PROBLEM DETAILS: Only one stretch of the data below should be repeated: the lines from the line containing "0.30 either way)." through the line containing "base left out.", inclusive, exactly as they are.

[Data items]
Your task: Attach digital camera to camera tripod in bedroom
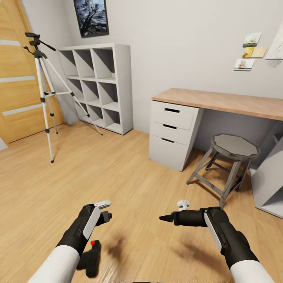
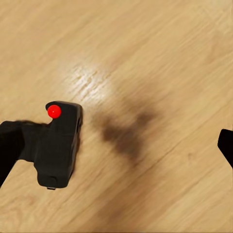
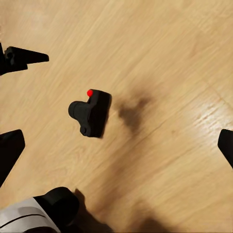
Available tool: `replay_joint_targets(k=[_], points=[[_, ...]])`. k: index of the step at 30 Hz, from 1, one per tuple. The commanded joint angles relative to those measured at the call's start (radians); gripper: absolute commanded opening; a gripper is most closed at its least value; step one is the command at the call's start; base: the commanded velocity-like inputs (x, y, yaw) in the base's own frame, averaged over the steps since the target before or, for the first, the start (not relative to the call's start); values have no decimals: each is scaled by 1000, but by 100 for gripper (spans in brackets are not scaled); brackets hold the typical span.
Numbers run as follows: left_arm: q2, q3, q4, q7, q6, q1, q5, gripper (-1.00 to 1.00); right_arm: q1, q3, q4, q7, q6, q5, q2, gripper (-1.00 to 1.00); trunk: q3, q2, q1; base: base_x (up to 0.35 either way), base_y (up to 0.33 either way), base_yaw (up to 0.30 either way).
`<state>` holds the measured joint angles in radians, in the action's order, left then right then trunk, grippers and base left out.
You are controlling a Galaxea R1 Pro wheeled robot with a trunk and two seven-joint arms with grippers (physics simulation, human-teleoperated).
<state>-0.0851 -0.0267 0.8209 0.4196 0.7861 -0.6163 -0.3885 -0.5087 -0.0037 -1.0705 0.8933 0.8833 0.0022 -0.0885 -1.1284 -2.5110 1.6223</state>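
The digital camera, black with a red dot on top, lies on the wood floor at the near left, partly behind my left forearm. My left gripper hovers above and just beyond it, open. In the left wrist view the digital camera lies close to one finger, not held. My right gripper is open over bare floor to the right; its wrist view looks down on the digital camera. The camera tripod stands at the far left by the door, nothing on its head.
A white cube shelf stands against the far wall beside the tripod. An oak door is at the left. A desk with drawers and a grey stool are at the right. Wood floor lies between me and the tripod.
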Motion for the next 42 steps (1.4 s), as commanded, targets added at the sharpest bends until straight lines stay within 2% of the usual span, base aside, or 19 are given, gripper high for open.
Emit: replay_joint_targets(k=[1,37,42], points=[[-1,-2,1,8,2,0,-10,100,-1,-1,-1,7,6,0,-2,100,-5,-1,0,0,0,0],[1,-2,0,9,2,0,-9,100,-1,-2,0,21,2,-2,-8,100,-144,-9,16,0,0,0],[24,-2,-1,15,2,0,-7,100,-1,-2,1,21,2,-2,-8,100,-163,-10,19,0,0,0]])
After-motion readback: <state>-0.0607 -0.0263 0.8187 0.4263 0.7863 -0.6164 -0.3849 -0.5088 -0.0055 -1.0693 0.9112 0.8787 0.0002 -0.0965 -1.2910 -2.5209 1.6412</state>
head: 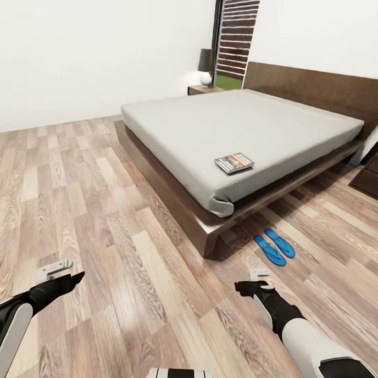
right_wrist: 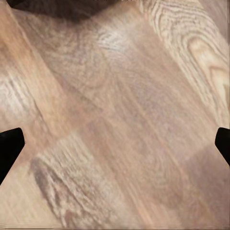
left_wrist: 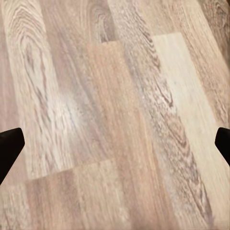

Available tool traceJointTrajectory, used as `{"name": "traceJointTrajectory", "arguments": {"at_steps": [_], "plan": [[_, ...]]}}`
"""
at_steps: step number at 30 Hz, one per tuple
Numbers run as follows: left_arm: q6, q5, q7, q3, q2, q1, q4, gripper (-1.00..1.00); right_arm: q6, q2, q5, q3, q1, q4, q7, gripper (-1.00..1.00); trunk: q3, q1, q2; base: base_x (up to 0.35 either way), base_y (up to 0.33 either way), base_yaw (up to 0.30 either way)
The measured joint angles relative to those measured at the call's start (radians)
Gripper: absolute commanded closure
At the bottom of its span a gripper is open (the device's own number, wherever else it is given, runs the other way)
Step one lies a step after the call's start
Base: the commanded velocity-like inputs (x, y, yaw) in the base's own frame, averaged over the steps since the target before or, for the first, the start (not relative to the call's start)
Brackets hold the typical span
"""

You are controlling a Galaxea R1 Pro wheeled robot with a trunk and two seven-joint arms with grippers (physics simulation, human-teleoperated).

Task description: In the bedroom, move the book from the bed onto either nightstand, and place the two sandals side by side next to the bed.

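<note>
1. Both arms hang low over the wood-plank floor (head: 100, 218): left gripper (head: 56, 271) at 8 o'clock, right gripper (head: 258, 275) at 5 o'clock. Each wrist view has fingertips at opposite edges, so both are spread wide and empty; likely a travel pose.
2. Two sandals (head: 274, 246) at 4 o'clock, already paired beside the bed (head: 236, 125) corner.
3. Book (head: 233, 162) lies flat near the mattress foot, not yet reachable.
4. Nightstand (head: 204, 89) with lamp (head: 206, 66) at 12 o'clock, by the white wall and window.

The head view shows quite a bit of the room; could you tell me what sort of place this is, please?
Most likely a bedroom: a large platform bed, a nightstand carrying a lamp by the headboard, and sandals on the plank floor.
</note>
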Motion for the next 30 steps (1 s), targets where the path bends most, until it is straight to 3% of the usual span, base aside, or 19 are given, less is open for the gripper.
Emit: {"name": "traceJointTrajectory", "arguments": {"at_steps": [10, 11, 13, 30], "plan": [[0.005, -0.003, 0.002, -0.010, 0.000, 0.000, 0.000, -1.00, -0.001, 0.000, 0.000, 0.001, 0.000, 0.000, 0.000, -1.00, 0.032, -0.005, 0.002, 0.051, 0.008, -0.019], [0.005, -0.005, 0.005, -0.036, 0.000, 0.000, 0.000, -1.00, -0.001, 0.000, 0.000, 0.001, 0.000, 0.000, 0.000, -1.00, 0.036, -0.006, 0.003, 0.285, -0.069, -0.001], [0.006, -0.007, 0.006, -0.043, 0.000, 0.000, 0.000, -1.00, -0.001, 0.000, 0.000, 0.001, 0.000, 0.000, 0.000, -1.00, 0.044, -0.007, 0.004, 0.297, -0.072, -0.001], [0.006, -0.009, 0.007, -0.054, 0.003, 0.000, 0.001, -1.00, -0.001, 0.000, 0.000, 0.002, 0.000, -0.001, 0.000, -1.00, 0.098, -0.072, 0.122, 0.276, -0.066, -0.039]]}}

FINAL ANSWER:
Numbers run as follows: left_arm: q2, q3, q4, q7, q6, q1, q5, gripper (-1.00 to 1.00); right_arm: q1, q3, q4, q7, q6, q5, q2, gripper (-1.00 to 1.00); trunk: q3, q2, q1; base: base_x (up to 0.35 either way), base_y (up to 0.33 either way), base_yaw (up to 0.30 either way).
`<state>` holds the measured joint angles in radians, in the action's order, left then right then trunk, grippers and base left out.

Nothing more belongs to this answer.